Persistent, affecting vascular function
Endothelial dysfunction - Large and small arteries
Arteriovenous shunting - Impaired oxygen extraction
Impaired venous tone and return - preload failure
Impaired auto regulation of blood flow on exertion - tissue hypoxia
Next slide explains further:
Reduced auto regulation of blood flow
When the blood flow increase, the artery should dilate with the help of among other Nitric Oxide. This ability is reduced in patients.
Reduced venous return to heart resulting in reduced cardiac output in activity/strain.
Arteriovenous anastomosis
"Shunts" blood directly from small arteries to small veins to small arteries, without blood through the capillary system. Not enough oxygen to tissue.
When you have too low blood flow and too little oxygen in the tissue, the body will initiate ways to compensate for this. This will lead to an activation of the autonomic nervous system and some metabolic changes. More usage of amino acids and fats, and less of glucose as energy source. This compensation is similar of metabolic adaptation to hunger, hypoxia, endurance exercise.
When it comes to therapeutic interventions which can lead to long term changes they're thinking of interventions aimed at the underlying immune response. Also to reduce or remove the cause: auto antibodies affecting venous function and blood flow with resulting tissue hypoxia.
Interventions aimed towards secondary adaptions will have a more short lived effects. This could be pyridostigmine, diets, supplements, cognitive mechanisms.
Towards the end he wonders if ME is due to disease causing auto reactive antibodies (IgG) or a pattern of persistent natural autoantibodies after an infection or another trigger.
He refers to a study from 2020 titled "Diverse Functional Autoantibodies in Patients with COVID-19" which with a new technology called REAP (Rapid Extracellular Antigen Profiling) showed dramatic increase of auto antibody response after Covid-19. Could there be similar mechanisms in other infections?

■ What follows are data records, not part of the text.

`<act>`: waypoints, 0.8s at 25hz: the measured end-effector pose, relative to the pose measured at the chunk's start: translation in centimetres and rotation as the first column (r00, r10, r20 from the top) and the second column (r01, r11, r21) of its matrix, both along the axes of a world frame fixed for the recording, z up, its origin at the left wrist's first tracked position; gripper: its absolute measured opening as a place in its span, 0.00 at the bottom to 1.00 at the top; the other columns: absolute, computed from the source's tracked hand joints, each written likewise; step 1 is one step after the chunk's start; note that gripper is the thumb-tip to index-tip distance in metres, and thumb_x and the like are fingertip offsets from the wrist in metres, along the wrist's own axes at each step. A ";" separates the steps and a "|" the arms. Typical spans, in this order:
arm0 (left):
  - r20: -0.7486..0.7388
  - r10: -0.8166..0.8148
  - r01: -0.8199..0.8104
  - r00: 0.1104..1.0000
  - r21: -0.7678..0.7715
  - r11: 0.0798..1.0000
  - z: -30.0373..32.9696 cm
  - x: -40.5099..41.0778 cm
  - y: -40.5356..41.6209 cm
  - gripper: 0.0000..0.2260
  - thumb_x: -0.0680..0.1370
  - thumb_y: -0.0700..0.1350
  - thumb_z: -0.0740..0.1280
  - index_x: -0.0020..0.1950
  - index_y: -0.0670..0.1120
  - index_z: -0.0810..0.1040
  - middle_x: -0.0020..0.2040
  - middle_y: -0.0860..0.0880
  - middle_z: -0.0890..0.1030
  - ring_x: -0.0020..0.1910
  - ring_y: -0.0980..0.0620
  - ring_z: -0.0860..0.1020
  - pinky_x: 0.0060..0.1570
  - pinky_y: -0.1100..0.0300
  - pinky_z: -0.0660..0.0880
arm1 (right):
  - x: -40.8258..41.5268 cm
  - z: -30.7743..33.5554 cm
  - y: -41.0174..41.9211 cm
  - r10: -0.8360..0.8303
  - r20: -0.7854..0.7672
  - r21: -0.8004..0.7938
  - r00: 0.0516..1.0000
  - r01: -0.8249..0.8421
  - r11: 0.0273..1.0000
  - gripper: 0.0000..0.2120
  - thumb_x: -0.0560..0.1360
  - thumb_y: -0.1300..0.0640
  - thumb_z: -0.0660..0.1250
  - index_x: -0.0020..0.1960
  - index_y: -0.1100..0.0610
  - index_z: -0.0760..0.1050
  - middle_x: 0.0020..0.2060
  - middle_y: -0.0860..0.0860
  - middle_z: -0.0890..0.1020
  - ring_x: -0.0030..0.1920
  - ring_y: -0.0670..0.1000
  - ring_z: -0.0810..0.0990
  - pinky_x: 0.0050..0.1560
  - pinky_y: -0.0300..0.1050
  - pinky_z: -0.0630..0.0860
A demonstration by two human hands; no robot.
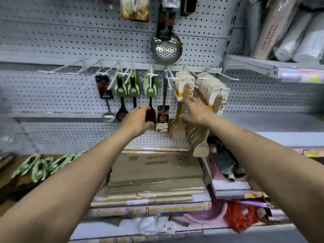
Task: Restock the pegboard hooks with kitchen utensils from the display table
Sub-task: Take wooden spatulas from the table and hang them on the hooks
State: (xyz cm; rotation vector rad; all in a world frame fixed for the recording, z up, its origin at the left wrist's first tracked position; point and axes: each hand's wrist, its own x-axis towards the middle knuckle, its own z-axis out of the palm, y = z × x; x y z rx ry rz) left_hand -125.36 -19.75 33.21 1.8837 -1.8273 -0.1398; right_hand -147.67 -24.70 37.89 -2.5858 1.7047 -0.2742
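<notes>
A grey pegboard [70, 37] carries a row of white hooks. Black utensils with green card sleeves [150, 85] hang on the middle hooks. My left hand [135, 121] reaches up and its fingers curl round the black spatula head [150, 115] of the rightmost green-carded one. My right hand [196, 111] is spread, with its fingertips touching the bunch of wooden spatulas [180, 109] that hangs from a hook. A second bunch of wooden spatulas [206, 123] hangs just right of it. More green-carded utensils [38, 166] lie on the table at the lower left.
Several hooks [70, 71] at the left of the row are bare. A steel skimmer [165, 48] hangs above, a small ladle [108, 111] at left. Flat cardboard packs [156, 174] are stacked below the hooks. Rolled goods [289, 28] fill the shelf at the upper right.
</notes>
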 end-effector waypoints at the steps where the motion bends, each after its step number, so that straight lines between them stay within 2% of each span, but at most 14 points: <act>1: 0.030 0.012 -0.012 0.999 -0.013 1.000 0.8 0.7 2.0 0.26 0.73 0.53 0.72 0.69 0.54 0.68 0.63 0.48 0.77 0.61 0.45 0.75 0.59 0.50 0.74 | 0.4 0.8 1.4 0.032 -0.033 -0.035 0.999 -0.033 0.999 0.31 0.78 0.47 0.66 0.77 0.52 0.60 0.74 0.59 0.65 0.73 0.61 0.65 0.71 0.54 0.66; 8: 0.135 0.110 -0.089 0.985 -0.154 0.984 5.6 6.7 17.6 0.25 0.76 0.57 0.67 0.71 0.54 0.66 0.68 0.47 0.72 0.65 0.46 0.72 0.61 0.51 0.71 | 6.1 3.5 13.1 0.278 -0.054 -0.196 0.959 -0.283 0.939 0.28 0.79 0.43 0.64 0.75 0.51 0.63 0.71 0.55 0.69 0.72 0.57 0.67 0.68 0.55 0.70; 13: 0.163 0.205 -0.171 0.965 -0.204 0.964 5.6 12.8 24.2 0.24 0.77 0.59 0.65 0.70 0.54 0.66 0.68 0.48 0.71 0.67 0.46 0.70 0.60 0.49 0.73 | 13.6 3.6 18.7 0.403 -0.020 -0.213 0.915 -0.397 0.893 0.28 0.79 0.42 0.63 0.75 0.50 0.63 0.72 0.51 0.68 0.72 0.55 0.66 0.69 0.55 0.69; 20: 0.125 0.341 -0.305 0.932 -0.239 0.922 4.9 29.6 32.3 0.24 0.76 0.57 0.68 0.69 0.52 0.68 0.66 0.46 0.73 0.64 0.43 0.72 0.60 0.43 0.72 | 31.8 4.7 25.1 0.540 0.006 -0.216 0.842 -0.526 0.823 0.27 0.79 0.41 0.63 0.75 0.49 0.64 0.72 0.51 0.68 0.72 0.54 0.66 0.69 0.54 0.68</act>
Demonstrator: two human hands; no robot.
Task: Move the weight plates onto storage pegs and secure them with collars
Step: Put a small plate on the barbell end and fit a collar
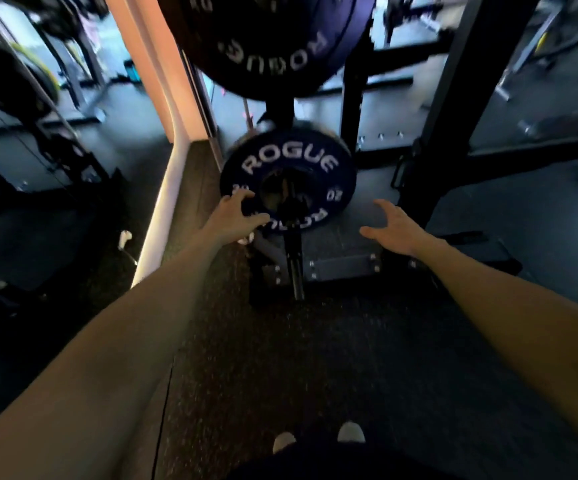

Could ME/CFS entail a pattern of immune response/functional auto antibodies that don't "calm down" after the infection is over, but instead persist and disturb the vascular auto regulation of blood flow?
He ends with talking about effects of cognitive therapy and presents a possible model of primary symptoms (blood vessel function, tissue hypoxia with strain/activity) and secondary symptoms (sympathetic activation, metabolic). Perhaps those with only persistent secondary symptoms, where the primary symptoms are resolved, may spontaneously improve. But one should be careful with cognitive interventions aimed at those patients who have both primary and secondary symptoms. They will have less benefit of CBT, can perhaps even deteriorate from it.